Collection entries

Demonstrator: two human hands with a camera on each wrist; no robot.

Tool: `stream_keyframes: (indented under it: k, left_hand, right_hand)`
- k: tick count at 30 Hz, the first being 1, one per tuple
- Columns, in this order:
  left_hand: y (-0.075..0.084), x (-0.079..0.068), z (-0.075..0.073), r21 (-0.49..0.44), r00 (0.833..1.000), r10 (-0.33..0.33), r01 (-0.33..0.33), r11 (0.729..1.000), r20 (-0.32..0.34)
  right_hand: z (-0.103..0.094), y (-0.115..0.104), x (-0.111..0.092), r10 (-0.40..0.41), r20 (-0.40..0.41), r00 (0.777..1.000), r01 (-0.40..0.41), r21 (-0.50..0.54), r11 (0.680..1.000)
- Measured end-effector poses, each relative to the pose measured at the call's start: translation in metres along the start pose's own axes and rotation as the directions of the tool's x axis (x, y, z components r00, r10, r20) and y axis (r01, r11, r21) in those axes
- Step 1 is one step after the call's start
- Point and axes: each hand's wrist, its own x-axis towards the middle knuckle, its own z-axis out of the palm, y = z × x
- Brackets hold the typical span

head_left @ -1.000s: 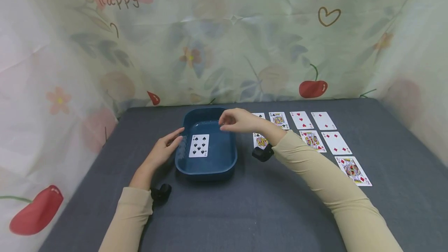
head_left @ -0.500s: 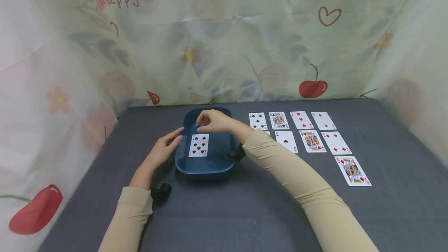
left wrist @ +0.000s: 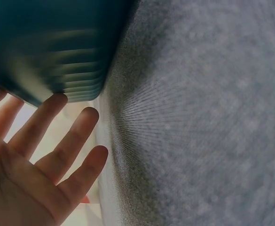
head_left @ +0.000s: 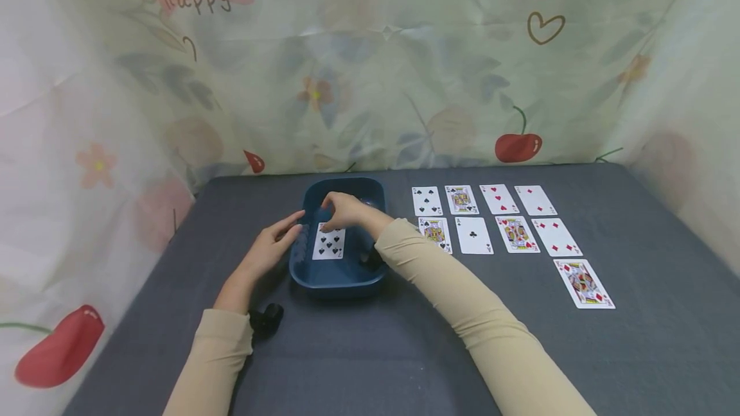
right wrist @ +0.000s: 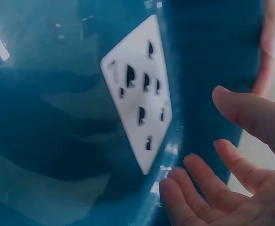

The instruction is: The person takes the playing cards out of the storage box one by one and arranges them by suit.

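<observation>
A seven of spades playing card lies face up on the floor of a dark blue rectangular basin. My right hand is inside the basin, over the card's far end. In the right wrist view that hand has its thumb and fingers spread apart beside the card, with nothing between them. My left hand is at the basin's left side, thumb and index fingertips right at the rim. In the left wrist view its fingers are fairly straight along the ribbed outer wall.
Face-up playing cards lie in columns on the dark grey cloth to the right, among them an ace of clubs, a king of hearts and a king of diamonds. A patterned curtain stands behind the table.
My right hand has moved left from the basin's right rim and lowered into it towards the seven of spades, uncovering the left cards on the table. My left hand has stayed put.
</observation>
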Motion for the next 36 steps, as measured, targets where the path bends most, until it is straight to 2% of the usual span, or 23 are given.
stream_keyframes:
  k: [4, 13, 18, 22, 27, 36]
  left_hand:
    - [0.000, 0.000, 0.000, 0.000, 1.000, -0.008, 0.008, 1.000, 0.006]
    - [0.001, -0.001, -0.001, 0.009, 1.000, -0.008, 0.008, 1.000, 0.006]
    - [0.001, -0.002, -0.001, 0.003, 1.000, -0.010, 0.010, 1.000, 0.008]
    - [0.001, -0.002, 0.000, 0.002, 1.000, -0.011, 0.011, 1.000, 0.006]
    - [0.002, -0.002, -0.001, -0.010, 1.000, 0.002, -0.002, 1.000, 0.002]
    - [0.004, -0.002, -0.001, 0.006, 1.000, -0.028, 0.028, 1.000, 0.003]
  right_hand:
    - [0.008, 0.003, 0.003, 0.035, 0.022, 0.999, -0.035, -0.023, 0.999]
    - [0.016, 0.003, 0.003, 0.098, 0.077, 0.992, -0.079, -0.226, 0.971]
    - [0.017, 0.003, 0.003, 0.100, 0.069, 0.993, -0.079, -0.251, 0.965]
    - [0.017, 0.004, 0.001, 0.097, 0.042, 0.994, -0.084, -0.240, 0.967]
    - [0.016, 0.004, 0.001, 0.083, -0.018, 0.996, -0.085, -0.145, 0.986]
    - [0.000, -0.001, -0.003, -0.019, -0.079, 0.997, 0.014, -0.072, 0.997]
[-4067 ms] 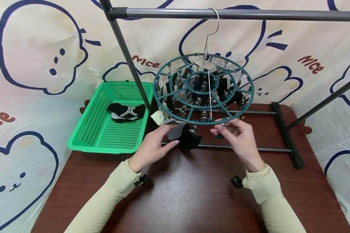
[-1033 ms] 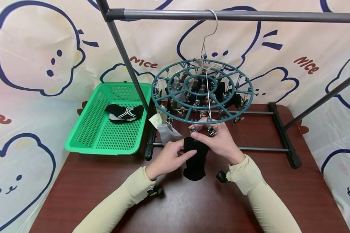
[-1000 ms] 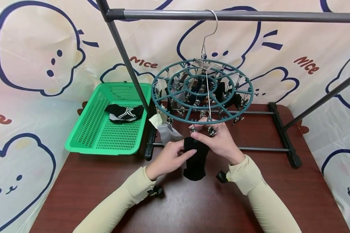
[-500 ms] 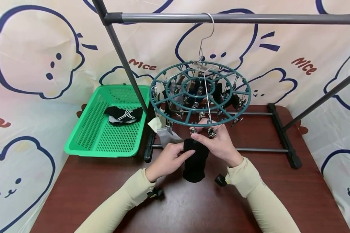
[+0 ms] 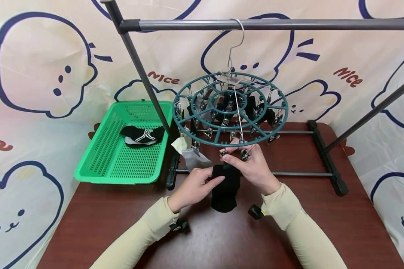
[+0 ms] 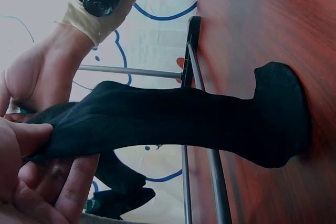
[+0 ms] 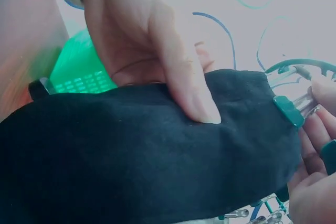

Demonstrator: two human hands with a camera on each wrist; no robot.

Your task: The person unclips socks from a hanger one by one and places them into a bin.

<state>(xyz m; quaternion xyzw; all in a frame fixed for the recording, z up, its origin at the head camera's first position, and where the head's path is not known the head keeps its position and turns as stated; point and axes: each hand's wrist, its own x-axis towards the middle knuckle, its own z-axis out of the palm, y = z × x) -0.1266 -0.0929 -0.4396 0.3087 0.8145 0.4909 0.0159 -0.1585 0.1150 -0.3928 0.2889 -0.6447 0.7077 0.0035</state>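
Observation:
A black sock [image 5: 225,190] hangs toe-down between the two hands, below the front of the round teal clip hanger [image 5: 202,140]. My left hand [image 5: 195,186] pinches the sock near its cuff, thumb on the front face, as the right wrist view shows. My right hand [image 5: 256,168] pinches a metal clip [image 7: 294,109] at the cuff; the clip's green tip overlaps the cuff's edge. Another clip [image 5: 245,154] dangles in front of the right hand's fingers. To the left, a grey sock [image 5: 196,158] hangs from the hanger beside a cream-coloured piece [image 5: 180,144].
The hanger hooks onto a grey rack bar [image 5: 188,25] and carries several dark and grey socks farther back. At the left stands a green basket [image 5: 131,175] holding a black sock with white lines [image 5: 143,135]. The rack's right foot [image 5: 326,160] rests on the brown table [image 5: 256,243].
Since the oldest frame, both hands have come together at the black sock: the left moved right and down, the right moved left. In the last second they barely move; the view tilts slightly upward.

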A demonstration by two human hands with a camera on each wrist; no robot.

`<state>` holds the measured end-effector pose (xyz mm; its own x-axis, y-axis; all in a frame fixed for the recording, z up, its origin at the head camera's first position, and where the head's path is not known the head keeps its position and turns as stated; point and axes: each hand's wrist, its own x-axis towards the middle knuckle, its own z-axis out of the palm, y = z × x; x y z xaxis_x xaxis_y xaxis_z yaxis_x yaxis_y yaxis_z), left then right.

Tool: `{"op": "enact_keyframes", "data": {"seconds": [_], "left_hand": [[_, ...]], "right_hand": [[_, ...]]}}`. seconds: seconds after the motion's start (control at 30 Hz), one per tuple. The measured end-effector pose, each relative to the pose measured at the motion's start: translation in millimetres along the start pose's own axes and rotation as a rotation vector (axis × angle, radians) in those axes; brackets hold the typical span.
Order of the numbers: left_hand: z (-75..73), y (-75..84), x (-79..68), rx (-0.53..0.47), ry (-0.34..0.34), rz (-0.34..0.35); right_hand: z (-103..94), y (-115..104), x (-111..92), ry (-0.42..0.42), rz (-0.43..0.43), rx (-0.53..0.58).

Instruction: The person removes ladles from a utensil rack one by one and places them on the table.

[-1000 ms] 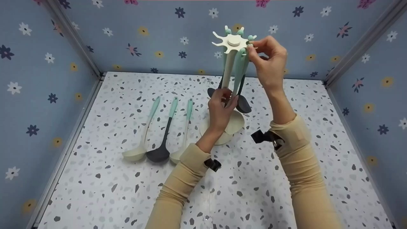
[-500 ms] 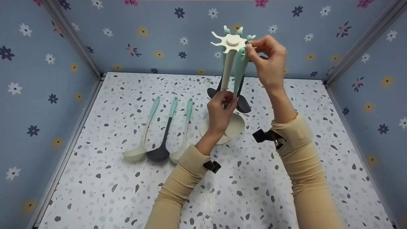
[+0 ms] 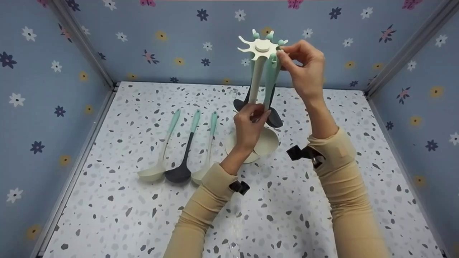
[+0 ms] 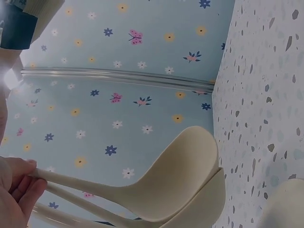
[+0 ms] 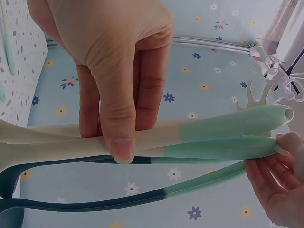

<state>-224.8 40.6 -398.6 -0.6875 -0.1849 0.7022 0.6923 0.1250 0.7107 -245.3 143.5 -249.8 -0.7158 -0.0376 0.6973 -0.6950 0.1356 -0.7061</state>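
Note:
A cream utensil rack (image 3: 262, 46) stands at the back, its top spread into curved hooks. Dark ladles (image 3: 274, 117) with mint handles hang from it. My left hand (image 3: 247, 130) pinches the cream shaft of a ladle (image 5: 237, 121) whose mint end lies close to the hooks. At the rack's top, my right hand (image 3: 305, 70) pinches the mint handle end of another ladle right at a hook. The right wrist view shows both hands on the handles. Two cream bowls (image 4: 183, 173) overlap in the left wrist view; fingers partly hide the shafts.
On the speckled table (image 3: 287, 215), three ladles lie side by side at the left: a cream one (image 3: 152, 172), a dark one (image 3: 179, 173) and another cream one (image 3: 209, 143). Flower-patterned panels (image 3: 161, 39) close off the back and both sides.
The cream ladle bowl below my left hand has shifted slightly to the right. My right forearm has moved a little right, its fingers staying at the same hook.

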Motion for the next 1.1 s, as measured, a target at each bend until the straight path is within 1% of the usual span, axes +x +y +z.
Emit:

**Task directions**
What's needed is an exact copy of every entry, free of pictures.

**Solution for this task**
Demonstrator: two human hands with a camera on each wrist; no robot.

Tool: `stream_keyframes: (indented under it: k, left_hand, right_hand)`
- k: tick count at 30 Hz, the first being 1, one per tuple
- Columns, in this order:
  left_hand: y (-0.075..0.084), x (-0.079..0.068), z (-0.075..0.073), r21 (-0.49..0.44), r00 (0.833..1.000), r10 (-0.33..0.33), r01 (-0.33..0.33), r11 (0.729..1.000), r20 (-0.32..0.34)
  right_hand: z (-0.103..0.094), y (-0.115..0.104), x (-0.111..0.092), r10 (-0.40..0.41), r20 (-0.40..0.41), r00 (0.777..1.000), r01 (-0.40..0.41), r21 (-0.50..0.54), r11 (0.680..1.000)
- Measured end-effector poses, each relative to the pose measured at the call's start: translation in metres along the start pose's own axes and rotation as the directions of the tool's x axis (x, y, z components r00, r10, r20) and y axis (r01, r11, r21) in those axes
- Step 1 is one step after the call's start
- Point and axes: each hand's wrist, its own x-axis towards the middle knuckle, its own z-axis out of the palm, y = z × x
- Brackets hold the typical span

head_left @ -1.000s: 
head_left @ -0.500s: 
left wrist @ +0.000s: 
head_left @ +0.000s: 
right wrist @ +0.000s: 

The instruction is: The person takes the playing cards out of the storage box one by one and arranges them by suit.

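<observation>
A seven of spades playing card lies face up on the floor of a dark blue rectangular basin. My right hand is inside the basin, over the card's far end. In the right wrist view that hand has its thumb and fingers spread apart beside the card, with nothing between them. My left hand is at the basin's left side, thumb and index fingertips right at the rim. In the left wrist view its fingers are fairly straight along the ribbed outer wall.
Face-up playing cards lie in columns on the dark grey cloth to the right, among them an ace of clubs, a king of hearts and a king of diamonds. A patterned curtain stands behind the table.
My right hand has moved left from the basin's right rim and lowered into it towards the seven of spades, uncovering the left cards on the table. My left hand has stayed put.
</observation>
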Motion for the next 36 steps, as measured, targets where the path bends most, until it is straight to 2% of the usual span, or 23 are given.
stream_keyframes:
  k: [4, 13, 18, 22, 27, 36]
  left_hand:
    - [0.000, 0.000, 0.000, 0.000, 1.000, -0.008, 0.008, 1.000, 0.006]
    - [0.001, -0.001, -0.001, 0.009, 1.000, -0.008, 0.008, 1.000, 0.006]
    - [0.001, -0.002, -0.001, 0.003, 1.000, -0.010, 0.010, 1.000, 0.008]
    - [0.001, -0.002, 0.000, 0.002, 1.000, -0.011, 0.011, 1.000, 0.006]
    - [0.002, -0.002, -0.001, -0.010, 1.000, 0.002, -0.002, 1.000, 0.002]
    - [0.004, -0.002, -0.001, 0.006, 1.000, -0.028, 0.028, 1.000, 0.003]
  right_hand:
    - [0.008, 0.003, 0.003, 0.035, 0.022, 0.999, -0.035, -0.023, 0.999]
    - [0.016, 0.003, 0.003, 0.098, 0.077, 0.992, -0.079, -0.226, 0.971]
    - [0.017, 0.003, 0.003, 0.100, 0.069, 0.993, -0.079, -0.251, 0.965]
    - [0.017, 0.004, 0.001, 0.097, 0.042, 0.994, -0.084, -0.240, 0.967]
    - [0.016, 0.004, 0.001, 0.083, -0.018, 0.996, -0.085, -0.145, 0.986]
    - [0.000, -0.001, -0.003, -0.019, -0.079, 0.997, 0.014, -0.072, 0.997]
[-4067 ms] 
[-1033 ms] 
[-1000 ms] 
[-500 ms] 
[+0 ms] 
[+0 ms] 
[+0 ms] 

Demonstrator: two human hands with a camera on each wrist; no robot.

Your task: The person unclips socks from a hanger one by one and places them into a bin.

<state>(xyz m; quaternion xyzw; all in a frame fixed for the recording, z up, its origin at the head camera's first position, and where the head's path is not known the head keeps its position and turns as stated; point and axes: each hand's wrist, its own x-axis towards the middle knuckle, its own z-axis out of the palm, y = z × x) -0.1266 -0.0929 -0.4396 0.3087 0.8145 0.4909 0.0159 -0.1585 0.1150 -0.3928 0.2889 -0.6447 0.7077 0.0035</state>
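Observation:
A black sock [image 5: 225,190] hangs toe-down between the two hands, below the front of the round teal clip hanger [image 5: 202,140]. My left hand [image 5: 195,186] pinches the sock near its cuff, thumb on the front face, as the right wrist view shows. My right hand [image 5: 256,168] pinches a metal clip [image 7: 294,109] at the cuff; the clip's green tip overlaps the cuff's edge. Another clip [image 5: 245,154] dangles in front of the right hand's fingers. To the left, a grey sock [image 5: 196,158] hangs from the hanger beside a cream-coloured piece [image 5: 180,144].
The hanger hooks onto a grey rack bar [image 5: 188,25] and carries several dark and grey socks farther back. At the left stands a green basket [image 5: 131,175] holding a black sock with white lines [image 5: 143,135]. The rack's right foot [image 5: 326,160] rests on the brown table [image 5: 256,243].
Since the oldest frame, both hands have come together at the black sock: the left moved right and down, the right moved left. In the last second they barely move; the view tilts slightly upward.
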
A demonstration by two human hands with a camera on each wrist; no robot.

`<state>` holds the measured end-effector pose (xyz mm; its own x-axis, y-axis; all in a frame fixed for the recording, z up, its origin at the head camera's first position, and where the head's path is not known the head keeps its position and turns as stated; point and axes: each hand's wrist, its own x-axis towards the middle knuckle, its own z-axis out of the palm, y = z × x; x y z xaxis_x xaxis_y xaxis_z yaxis_x yaxis_y yaxis_z), left then right.

Tool: `{"op": "enact_keyframes", "data": {"seconds": [_], "left_hand": [[_, ...]], "right_hand": [[_, ...]]}}`. seconds: seconds after the motion's start (control at 30 Hz), one per tuple. The measured end-effector pose, each relative to the pose measured at the motion's start: translation in millimetres along the start pose's own axes and rotation as a rotation vector (axis × angle, radians) in those axes; brackets hold the typical span.
Order of the numbers: left_hand: z (-75..73), y (-75..84), x (-79..68), rx (-0.53..0.47), ry (-0.34..0.34), rz (-0.34..0.35); right_hand: z (-103..94), y (-115..104), x (-111..92), ry (-0.42..0.42), rz (-0.43..0.43), rx (-0.53..0.58).

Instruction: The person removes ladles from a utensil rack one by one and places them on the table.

[-1000 ms] 
[-500 ms] 
[+0 ms] 
[+0 ms] 
[+0 ms] 

<state>-224.8 40.6 -398.6 -0.6875 -0.1849 0.7022 0.6923 0.1250 0.7107 -245.3 143.5 -249.8 -0.7158 -0.0376 0.6973 -0.6950 0.1356 -0.7061</state>
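Note:
A cream utensil rack (image 3: 262, 46) stands at the back, its top spread into curved hooks. Dark ladles (image 3: 274, 117) with mint handles hang from it. My left hand (image 3: 247, 130) pinches the cream shaft of a ladle (image 5: 237, 121) whose mint end lies close to the hooks. At the rack's top, my right hand (image 3: 305, 70) pinches the mint handle end of another ladle right at a hook. The right wrist view shows both hands on the handles. Two cream bowls (image 4: 183, 173) overlap in the left wrist view; fingers partly hide the shafts.
On the speckled table (image 3: 287, 215), three ladles lie side by side at the left: a cream one (image 3: 152, 172), a dark one (image 3: 179, 173) and another cream one (image 3: 209, 143). Flower-patterned panels (image 3: 161, 39) close off the back and both sides.
The cream ladle bowl below my left hand has shifted slightly to the right. My right forearm has moved a little right, its fingers staying at the same hook.
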
Motion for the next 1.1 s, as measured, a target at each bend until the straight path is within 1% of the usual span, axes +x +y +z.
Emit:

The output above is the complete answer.